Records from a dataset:
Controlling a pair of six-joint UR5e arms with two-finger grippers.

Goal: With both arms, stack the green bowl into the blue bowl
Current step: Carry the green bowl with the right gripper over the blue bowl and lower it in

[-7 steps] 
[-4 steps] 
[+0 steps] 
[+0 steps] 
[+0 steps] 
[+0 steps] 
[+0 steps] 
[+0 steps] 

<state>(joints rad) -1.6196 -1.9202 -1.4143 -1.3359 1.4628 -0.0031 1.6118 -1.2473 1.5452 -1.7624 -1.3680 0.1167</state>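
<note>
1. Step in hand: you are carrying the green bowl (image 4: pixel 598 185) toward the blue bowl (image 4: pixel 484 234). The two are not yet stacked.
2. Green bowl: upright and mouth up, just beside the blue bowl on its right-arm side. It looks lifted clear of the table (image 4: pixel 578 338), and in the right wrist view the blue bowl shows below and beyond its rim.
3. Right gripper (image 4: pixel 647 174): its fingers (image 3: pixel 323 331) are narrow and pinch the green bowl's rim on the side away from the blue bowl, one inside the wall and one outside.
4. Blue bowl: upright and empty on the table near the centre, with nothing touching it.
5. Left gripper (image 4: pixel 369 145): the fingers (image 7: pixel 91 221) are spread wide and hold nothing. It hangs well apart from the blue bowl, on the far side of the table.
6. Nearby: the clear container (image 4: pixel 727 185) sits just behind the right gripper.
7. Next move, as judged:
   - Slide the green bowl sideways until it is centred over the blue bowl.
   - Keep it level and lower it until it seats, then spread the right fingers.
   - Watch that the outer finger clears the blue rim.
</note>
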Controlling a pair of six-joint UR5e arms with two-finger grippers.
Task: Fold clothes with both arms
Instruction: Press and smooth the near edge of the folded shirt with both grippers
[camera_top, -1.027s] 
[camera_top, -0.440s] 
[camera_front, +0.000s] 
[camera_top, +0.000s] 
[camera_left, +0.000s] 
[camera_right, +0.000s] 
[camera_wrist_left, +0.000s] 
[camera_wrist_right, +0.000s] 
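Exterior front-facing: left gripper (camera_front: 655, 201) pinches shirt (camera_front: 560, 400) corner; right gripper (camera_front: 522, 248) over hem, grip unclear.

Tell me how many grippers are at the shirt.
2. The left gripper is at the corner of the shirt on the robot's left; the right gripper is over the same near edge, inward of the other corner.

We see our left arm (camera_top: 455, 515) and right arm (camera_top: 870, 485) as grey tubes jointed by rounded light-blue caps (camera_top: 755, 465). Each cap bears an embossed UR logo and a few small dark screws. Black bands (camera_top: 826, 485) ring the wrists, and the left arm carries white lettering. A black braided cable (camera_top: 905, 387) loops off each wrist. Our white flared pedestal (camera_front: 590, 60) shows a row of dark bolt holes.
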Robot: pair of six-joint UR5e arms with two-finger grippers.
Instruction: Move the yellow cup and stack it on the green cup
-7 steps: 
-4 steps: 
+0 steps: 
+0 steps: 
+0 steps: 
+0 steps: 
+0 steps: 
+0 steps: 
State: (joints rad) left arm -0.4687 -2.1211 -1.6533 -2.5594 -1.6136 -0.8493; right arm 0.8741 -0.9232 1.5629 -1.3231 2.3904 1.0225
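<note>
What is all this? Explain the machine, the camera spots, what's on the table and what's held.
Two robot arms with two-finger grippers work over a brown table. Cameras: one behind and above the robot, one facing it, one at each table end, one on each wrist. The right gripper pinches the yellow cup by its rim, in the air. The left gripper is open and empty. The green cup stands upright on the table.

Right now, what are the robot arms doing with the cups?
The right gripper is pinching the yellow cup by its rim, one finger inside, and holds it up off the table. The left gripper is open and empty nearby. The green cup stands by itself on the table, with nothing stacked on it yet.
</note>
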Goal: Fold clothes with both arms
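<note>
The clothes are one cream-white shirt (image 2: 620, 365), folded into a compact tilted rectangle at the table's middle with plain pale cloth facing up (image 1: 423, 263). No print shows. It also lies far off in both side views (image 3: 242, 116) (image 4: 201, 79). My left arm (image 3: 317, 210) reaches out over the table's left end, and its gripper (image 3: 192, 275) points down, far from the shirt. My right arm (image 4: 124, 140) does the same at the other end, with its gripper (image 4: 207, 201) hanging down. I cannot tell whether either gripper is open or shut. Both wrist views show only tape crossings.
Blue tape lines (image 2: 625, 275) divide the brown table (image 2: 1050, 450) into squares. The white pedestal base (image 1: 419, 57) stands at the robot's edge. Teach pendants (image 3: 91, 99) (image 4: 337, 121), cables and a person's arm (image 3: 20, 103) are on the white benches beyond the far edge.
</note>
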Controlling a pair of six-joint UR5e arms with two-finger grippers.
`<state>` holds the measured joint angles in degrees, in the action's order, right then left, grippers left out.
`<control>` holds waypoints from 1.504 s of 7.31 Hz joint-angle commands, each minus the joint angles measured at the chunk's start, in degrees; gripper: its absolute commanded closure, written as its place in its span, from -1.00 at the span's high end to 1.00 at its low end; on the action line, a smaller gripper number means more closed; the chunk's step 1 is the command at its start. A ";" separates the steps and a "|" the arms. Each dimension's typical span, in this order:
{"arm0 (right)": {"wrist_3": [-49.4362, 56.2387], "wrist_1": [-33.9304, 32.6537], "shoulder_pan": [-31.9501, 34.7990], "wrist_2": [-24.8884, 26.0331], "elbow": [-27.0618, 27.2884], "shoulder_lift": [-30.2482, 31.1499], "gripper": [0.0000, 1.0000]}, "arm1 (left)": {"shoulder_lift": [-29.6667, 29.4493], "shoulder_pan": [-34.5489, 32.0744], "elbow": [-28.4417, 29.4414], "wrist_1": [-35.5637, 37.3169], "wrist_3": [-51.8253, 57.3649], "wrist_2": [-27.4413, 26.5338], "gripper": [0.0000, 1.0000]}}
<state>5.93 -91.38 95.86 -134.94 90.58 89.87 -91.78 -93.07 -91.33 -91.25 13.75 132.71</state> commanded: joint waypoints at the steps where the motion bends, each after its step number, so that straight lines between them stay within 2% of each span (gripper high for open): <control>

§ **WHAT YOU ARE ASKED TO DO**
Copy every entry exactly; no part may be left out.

§ **COMPLETED EXERCISE**
Controlling a pair of six-joint UR5e arms with two-finger grippers.

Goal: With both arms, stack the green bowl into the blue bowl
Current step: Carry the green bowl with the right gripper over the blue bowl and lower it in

[-7 steps] 
[-4 steps] 
[+0 steps] 
[+0 steps] 
[+0 steps] 
[+0 steps] 
[+0 steps] 
[+0 steps] 

<state>(joints rad) -1.6196 -1.9202 -1.4143 -1.3359 1.4628 -0.0031 1.6118 -1.2473 1.5452 -1.7624 -1.3680 0.1167</state>
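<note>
1. Step in hand: you are carrying the green bowl (image 4: pixel 598 185) toward the blue bowl (image 4: pixel 484 234). The two are not yet stacked.
2. Green bowl: upright and mouth up, just beside the blue bowl on its right-arm side. It looks lifted clear of the table (image 4: pixel 578 338), and in the right wrist view the blue bowl shows below and beyond its rim.
3. Right gripper (image 4: pixel 647 174): its fingers (image 3: pixel 323 331) are narrow and pinch the green bowl's rim on the side away from the blue bowl, one inside the wall and one outside.
4. Blue bowl: upright and empty on the table near the centre, with nothing touching it.
5. Left gripper (image 4: pixel 369 145): the fingers (image 7: pixel 91 221) are spread wide and hold nothing. It hangs well apart from the blue bowl, on the far side of the table.
6. Nearby: the clear container (image 4: pixel 727 185) sits just behind the right gripper.
7. Next move, as judged:
   - Slide the green bowl sideways until it is centred over the blue bowl.
   - Keep it level and lower it until it seats, then spread the right fingers.
   - Watch that the outer finger clears the blue rim.
</note>
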Controlling a pair of six-joint UR5e arms with two-finger grippers.
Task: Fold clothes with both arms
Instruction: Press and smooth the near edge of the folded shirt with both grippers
[camera_top, -1.027s] 
[camera_top, -0.440s] 
[camera_front, +0.000s] 
[camera_top, +0.000s] 
[camera_left, +0.000s] 
[camera_right, +0.000s] 
[camera_wrist_left, +0.000s] 
[camera_wrist_right, +0.000s] 
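Exterior front-facing: left gripper (camera_front: 655, 201) pinches shirt (camera_front: 560, 400) corner; right gripper (camera_front: 522, 248) over hem, grip unclear.

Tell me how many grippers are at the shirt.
2. The left gripper is at the corner of the shirt on the robot's left; the right gripper is over the same near edge, inward of the other corner.

We see our left arm (camera_top: 455, 515) and right arm (camera_top: 870, 485) as grey tubes jointed by rounded light-blue caps (camera_top: 755, 465). Each cap bears an embossed UR logo and a few small dark screws. Black bands (camera_top: 826, 485) ring the wrists, and the left arm carries white lettering. A black braided cable (camera_top: 905, 387) loops off each wrist. Our white flared pedestal (camera_front: 590, 60) shows a row of dark bolt holes.
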Robot: pair of six-joint UR5e arms with two-finger grippers.
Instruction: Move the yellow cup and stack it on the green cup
-7 steps: 
-4 steps: 
+0 steps: 
+0 steps: 
+0 steps: 
+0 steps: 
+0 steps: 
+0 steps: 
State: (joints rad) left arm -0.4687 -2.1211 -1.6533 -2.5594 -1.6136 -0.8493; right arm 0.8741 -0.9232 1.5629 -1.3231 2.3904 1.0225
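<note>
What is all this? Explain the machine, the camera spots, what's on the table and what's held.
Two robot arms with two-finger grippers work over a brown table. Cameras: one behind and above the robot, one facing it, one at each table end, one on each wrist. The right gripper pinches the yellow cup by its rim, in the air. The left gripper is open and empty. The green cup stands upright on the table.

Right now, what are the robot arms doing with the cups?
The right gripper is pinching the yellow cup by its rim, one finger inside, and holds it up off the table. The left gripper is open and empty nearby. The green cup stands by itself on the table, with nothing stacked on it yet.
</note>
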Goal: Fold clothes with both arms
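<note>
The clothes are one cream-white shirt (image 2: 620, 365), folded into a compact tilted rectangle at the table's middle with plain pale cloth facing up (image 1: 423, 263). No print shows. It also lies far off in both side views (image 3: 242, 116) (image 4: 201, 79). My left arm (image 3: 317, 210) reaches out over the table's left end, and its gripper (image 3: 192, 275) points down, far from the shirt. My right arm (image 4: 124, 140) does the same at the other end, with its gripper (image 4: 207, 201) hanging down. I cannot tell whether either gripper is open or shut. Both wrist views show only tape crossings.
Blue tape lines (image 2: 625, 275) divide the brown table (image 2: 1050, 450) into squares. The white pedestal base (image 1: 419, 57) stands at the robot's edge. Teach pendants (image 3: 91, 99) (image 4: 337, 121), cables and a person's arm (image 3: 20, 103) are on the white benches beyond the far edge.
</note>
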Controlling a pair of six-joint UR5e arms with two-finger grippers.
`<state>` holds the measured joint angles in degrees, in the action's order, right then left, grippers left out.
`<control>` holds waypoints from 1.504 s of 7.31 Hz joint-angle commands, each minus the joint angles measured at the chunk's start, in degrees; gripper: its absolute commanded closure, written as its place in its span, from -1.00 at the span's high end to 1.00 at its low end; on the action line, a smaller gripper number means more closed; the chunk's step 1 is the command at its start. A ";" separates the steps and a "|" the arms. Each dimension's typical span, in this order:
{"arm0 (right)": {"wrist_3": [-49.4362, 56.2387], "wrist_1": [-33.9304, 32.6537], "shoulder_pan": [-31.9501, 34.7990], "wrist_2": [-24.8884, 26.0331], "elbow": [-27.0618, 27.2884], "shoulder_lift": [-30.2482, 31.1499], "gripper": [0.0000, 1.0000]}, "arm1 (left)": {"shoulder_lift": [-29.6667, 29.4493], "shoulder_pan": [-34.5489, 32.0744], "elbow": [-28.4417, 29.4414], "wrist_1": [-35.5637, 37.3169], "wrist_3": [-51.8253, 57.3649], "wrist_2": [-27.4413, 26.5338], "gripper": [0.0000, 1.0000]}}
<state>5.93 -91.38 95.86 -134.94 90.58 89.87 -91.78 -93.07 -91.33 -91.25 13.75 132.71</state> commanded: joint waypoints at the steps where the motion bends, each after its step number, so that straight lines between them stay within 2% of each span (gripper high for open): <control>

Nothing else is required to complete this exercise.